Trump credited his incoming Middle East envoy, Steve Witkoff. The cooperation between Trump and Biden’s teams in negotiating the deal was “almost unprecedented,” a senior Biden administration official said after the deal was clinched, made possible by a rare intersection of interests between bitter rivals who both saw an opening following Trump’s victory.

‘We will rebuild Los Angeles’

Trump said he will visit California on Friday to survey the damage caused by devastating wildfires that have killed at least 27 people.

He also said the city will be rebuilt ahead of the 2028 Olympics, which are set to take place there.

“Together we will rebuild Los Angeles better, more beautiful than ever before. We’re going to get it going,” Trump said. “We have the best builders in the world. It’s the only people that could do it. Nobody else knows what the hell they’re doing. And in 2028, the Los Angeles Olympics will be one of the great sporting events and patriotic celebrations in history.”

Trump has frequently criticized California’s Democratic officials, including Gov. Gavin Newsom, and previously said he has not spoken to the governor since the outbreak of the fires. But on Sunday, he sent he wanted to “send our love to everyone affected by the terrible wildfires raging in California.”

“We’re praying for you all. We love you all. We’re going to be there very soon,” he said. “I’m going to go out there on Friday to see it and to get it moving back.”

‘Very happy with my decision’ on Capitol rioters

Trump did not explicitly say what he will do with his supporters who were convicted for their role in the January 6, 2021, attack at the US Capitol.

But he implied — as he did many times on the campaign trail — that he will pardon many or most of those rioters. And, as he has in the past, Trump referred to them as “hostages.”

“Tomorrow everybody in this very large arena will be very happy with my decision on the J6 hostages,” Trump said.

The president-elect and his team have drafted a slate of pardons for people convicted to be issued on Day 1, shortly after Trump is sworn in as president, two sources familiar with the plans told CNN earlier Sunday. The extent of the initial pardons is still unclear; however, one of the sources described them as enough to be seen as “delivering on his long-held promise.”

One of the big questions has been whether he’d issue pardons for some of the roughly 174 defendants charged with using a deadly or dangerous weapon against police officers.

Over the last four years, nearly 1,600 Capitol rioters have been charged and about 1,270 convicted — with some being sentenced as recently as last week. Prosecutors and judges, though, have anticipated the pardons Trump has repeatedly previewed.

Judge Tanya Chutkan, who presided over the president-elect’s now-dismissed criminal case stemming from his role in January 6, told a defendant who pleaded guilty to a misdemeanor charge on Friday: “I’m fully aware you may never serve a sentence in this case.”

‘We have to be protective of our geniuses’

Trump’s coziness with tech businesses, and particularly billionaire Elon Musk, was on display Sunday when he invited Musk and his son onstage to speak.
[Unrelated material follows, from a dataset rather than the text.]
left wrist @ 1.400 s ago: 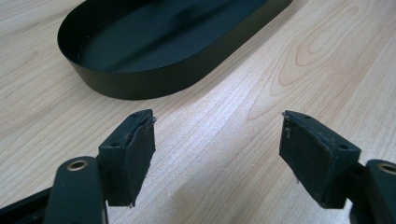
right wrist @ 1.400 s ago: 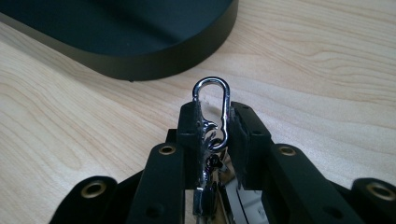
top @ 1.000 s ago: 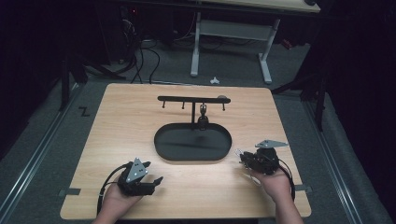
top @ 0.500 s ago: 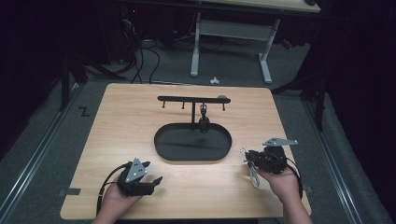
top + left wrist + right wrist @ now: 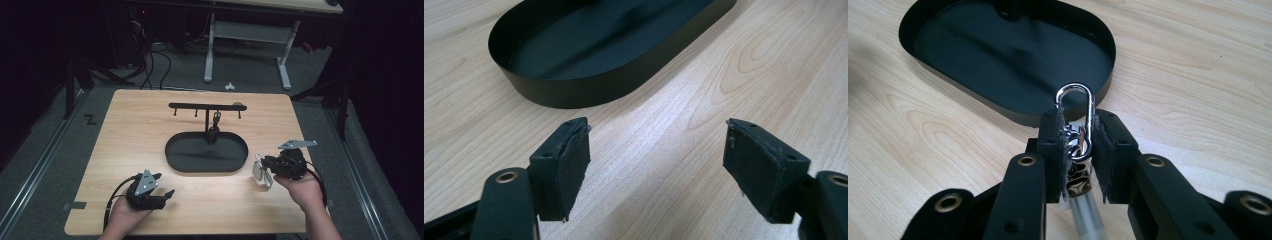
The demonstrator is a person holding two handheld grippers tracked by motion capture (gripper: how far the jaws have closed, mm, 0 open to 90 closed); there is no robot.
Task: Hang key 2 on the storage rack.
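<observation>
A black oval tray [image 5: 240,162] lies in the middle of the table, with a black hook rack [image 5: 205,106] rising from it; a dark keychain [image 5: 215,131] hangs from one hook. My right gripper [image 5: 263,172] is just right of the tray, shut on a silver carabiner keychain [image 5: 1076,122] whose loop sticks out above the jaws toward the tray [image 5: 1013,55]. A clear tag [image 5: 259,172] dangles from it. My left gripper [image 5: 162,192] rests open on the wood at the front left, with nothing between its pads [image 5: 574,160], facing the tray [image 5: 589,85].
The wooden table [image 5: 130,135] has bare wood on both sides of the tray. Beyond its far edge stand a white desk frame [image 5: 245,40] and cables [image 5: 150,60] on the grey floor. A small white object [image 5: 229,86] lies on the floor behind the table.
My right gripper has shifted slightly toward the front right, carrying the carabiner keychain away from the tray. The left gripper has stayed put.
</observation>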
Musk — who has spent much of the post-election period with Trump at Mar-a-Lago — is set to lead a new Department of Government Efficiency, which will recommend ways to cut government spending.

Trump praised Musk’s work with Tesla and SpaceX. “I always say we have to be protective of our geniuses because we don’t have too many. But that one is a good one,” he said.

Trump also said he’d spoken to Apple CEO Tim Cook, and that the iPhone manufacturer would be making a large investment in the United States. CNN has reached out to Apple.